We Americans celebrate wealth and business success as if it were a form of religion. Of course, people who work hard and accomplish their goals, financial, material, or even spiritual, ought to be admired because they contribute to the advancement of our culture. But the rich are not necessarily special; they tend to be prepared and lucky. Their money is generally not the consequence of any intellect or insight that can translate to leadership or government. We simply want to believe that is how they earned it.
. . . There isn't any class warfare in America. We are all participants in the same game and some of us have greater advantages and use them to gain wealth but that doesn't mean the rich should be president. I've often thought the difference between the two political parties was that one was rolling down the highway in a nice new car and ignoring all of those who had fallen into the ditch while the other party was slowing down and pulling over to help get the stranded travelers back on the road. Capitalism is imperfect and x amount of effort does not necessarily produce y amount of results. Some of us end up in the ditch. People fail for many reasons. But almost all of them are trying. Our national discourse is over how we provide assistance.

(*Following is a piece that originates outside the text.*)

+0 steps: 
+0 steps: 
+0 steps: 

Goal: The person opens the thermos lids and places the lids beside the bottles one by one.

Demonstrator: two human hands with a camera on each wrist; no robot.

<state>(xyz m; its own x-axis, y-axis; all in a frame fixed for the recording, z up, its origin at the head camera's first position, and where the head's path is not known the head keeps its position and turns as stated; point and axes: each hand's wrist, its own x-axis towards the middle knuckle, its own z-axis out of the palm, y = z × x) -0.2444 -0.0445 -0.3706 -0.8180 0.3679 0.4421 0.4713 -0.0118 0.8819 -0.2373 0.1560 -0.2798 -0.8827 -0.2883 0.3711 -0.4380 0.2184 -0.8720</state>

We've had wealthy presidents in the past and some have had greatness. Our greatest president, however, came from a log cabin and understood the common man's struggle, and it is not about corporate tax cuts. Leadership is a product of intimate understanding, which rarely is a consequence of wealth. But America has only two types of citizens: millionaires and those of us who very shortly expect to be millionaires. The result is we admire money and project onto the wealthy characteristics they often do not possess.
And putting those people into the White House tends to be a grave mistake.